А Шутиков в это время, придерживаясь одной рукой за снасти, чтоб не упасть, занимал небольшую кучку молодых матросов, с испуганными лицами прижавшихся к мачте, по-сторонними разговорами. Он так спокойно и просто «лясничал», рассказывая про какой-то забавный деревенский случай, и так добродушно смеялся, когда долетавшие брызги волн попадали ему в лицо, что это спокойное настроение невольно передавалось другим и ободряло молодых матросов, отгоняя всякую мысль об опасности.
– И где это ты, дьявол, насобачился так ловко горло драть? – снова заговорил Лаврентьич, подсасывая носогрейку с махоркой. – Пел у нас на «Костенкине» один матросик, надо правду сказать, что форменно, шельма, пел… да все не так забористо.
– Так, самоучкой, в пастухах когда жил.
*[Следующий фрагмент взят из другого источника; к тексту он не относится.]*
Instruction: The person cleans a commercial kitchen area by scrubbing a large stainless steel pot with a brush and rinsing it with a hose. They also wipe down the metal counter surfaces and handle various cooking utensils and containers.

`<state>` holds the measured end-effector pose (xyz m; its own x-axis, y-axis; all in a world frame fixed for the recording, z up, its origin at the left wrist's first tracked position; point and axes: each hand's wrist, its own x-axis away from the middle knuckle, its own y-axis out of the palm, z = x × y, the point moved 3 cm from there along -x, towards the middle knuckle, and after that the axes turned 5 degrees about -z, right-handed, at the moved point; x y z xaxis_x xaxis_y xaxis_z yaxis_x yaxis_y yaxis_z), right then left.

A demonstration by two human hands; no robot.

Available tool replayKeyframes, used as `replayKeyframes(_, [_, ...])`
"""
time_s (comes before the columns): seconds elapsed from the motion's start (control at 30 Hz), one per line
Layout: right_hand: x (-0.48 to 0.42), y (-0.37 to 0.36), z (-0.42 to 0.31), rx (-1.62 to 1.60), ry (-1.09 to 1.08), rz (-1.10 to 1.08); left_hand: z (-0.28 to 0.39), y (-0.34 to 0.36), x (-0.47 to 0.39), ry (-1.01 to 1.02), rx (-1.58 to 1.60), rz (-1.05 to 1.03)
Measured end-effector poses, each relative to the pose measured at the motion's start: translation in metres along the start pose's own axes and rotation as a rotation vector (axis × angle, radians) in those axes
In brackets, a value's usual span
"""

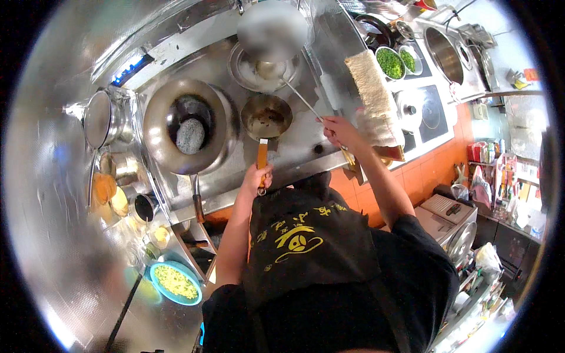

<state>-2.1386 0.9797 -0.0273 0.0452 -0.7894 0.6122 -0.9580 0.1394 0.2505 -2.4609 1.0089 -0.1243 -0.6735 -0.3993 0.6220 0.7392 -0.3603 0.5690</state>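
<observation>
My left hand [259,178] grips the wooden handle of a small frying pan [266,115], whose inside shows dark brown marks. In my right hand [342,132] is the long thin handle of a ladle [270,69]. The ladle's bowl is over a round metal basin [240,75] at the back of the steel cooktop. A blurred, pale round thing [272,30] partly covers that basin from above. To the left of the small pan stands a large wok [156,132] with foamy, greyish liquid at its bottom, its handle pointing towards me.
Metal pots [98,119] and containers line the left side, with a blue basket [198,291] of shredded pale-green food nearer me. On the right are a folded towel [371,92], a tub of chopped greens [390,63], a lidded white pot [408,110] and a deep steel pot [442,55].
</observation>
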Motion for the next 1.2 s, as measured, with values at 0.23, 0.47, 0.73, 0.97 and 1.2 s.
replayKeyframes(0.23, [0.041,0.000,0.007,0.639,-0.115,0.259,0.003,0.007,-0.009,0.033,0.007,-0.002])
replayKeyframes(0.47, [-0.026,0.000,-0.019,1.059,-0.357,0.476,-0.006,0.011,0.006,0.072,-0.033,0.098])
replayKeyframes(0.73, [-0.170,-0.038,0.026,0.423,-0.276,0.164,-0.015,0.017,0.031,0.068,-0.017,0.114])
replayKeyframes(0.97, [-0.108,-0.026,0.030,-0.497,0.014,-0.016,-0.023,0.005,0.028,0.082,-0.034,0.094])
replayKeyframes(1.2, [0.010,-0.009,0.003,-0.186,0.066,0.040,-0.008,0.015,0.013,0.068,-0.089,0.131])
Бывало, стадо разбредется по лесу, а сам лежишь под березкой и песни играешь… Меня так в деревне и прозывали: певчий пастух! – прибавил Шутиков, улыбаясь.
И все почему-то улыбнулись в ответ, а Лаврентьич, кроме того, трепанул Шутикова по спине и, в виде особого расположения, выругался в самом нежном тоне, на который только был способен его испитой голос.
В эту минуту, расталкивая матросов, в круг торопливо вошел только что выскочивший из палубы плотный пожилой матрос Игнатов.
Бледный и растерянный, с непокрытой, коротко остриженной круглой головой, он сообщил прерывистым от злобы и волнения голосом, что у него украли золотой.
– Двадцать франоков! Двадцать франоков, братцы! – жалобно повторял он, подчеркивая цифру.
Это известие смутило всех. Такие дела бывали редкостью на клипере.
Старики нахмурились. Молодые матросы, недовольные, что Игнатов внезапно нарушил веселое настроение, более с испуганным любопытством, чем с сочувствием, слушали, как он, задыхаясь и отчаянно размахивая своими опрятными руками, спешил рассказать про все обстоятельства, сопровождавшие покражу: как он еще сегодня после обеда, когда команда отдыхала, ходил в свой сундучишко, и все было, слава богу, целехонько, все на своем месте, и как вот сейчас он пошел было за сапожным товаром – и… замок, братцы, сломан. Двадцати франоков нет.
– Это как же? Своего же брата обкрадывать? – закончил Игнатов, обводя толпу блуждающим взглядом.
Его гладкое, сытое, чисто выбритое, покрытое крупными веснушками лицо с небольшими круглыми глазами и острым, словно у ястреба, загнутым носом, отличавшееся всегда спокойной сдержанностью и довольным степенным видом неглупого человека, понимающего себе цену, теперь было искажено отчаянием скряги, который потерял все имущество. Нижняя челюсть вздрагивала; круглые его глаза растерянно перебегали по лицам. Видно было, что покража совсем его расстроила, обнаружив его кулацкую, скаредную натуру.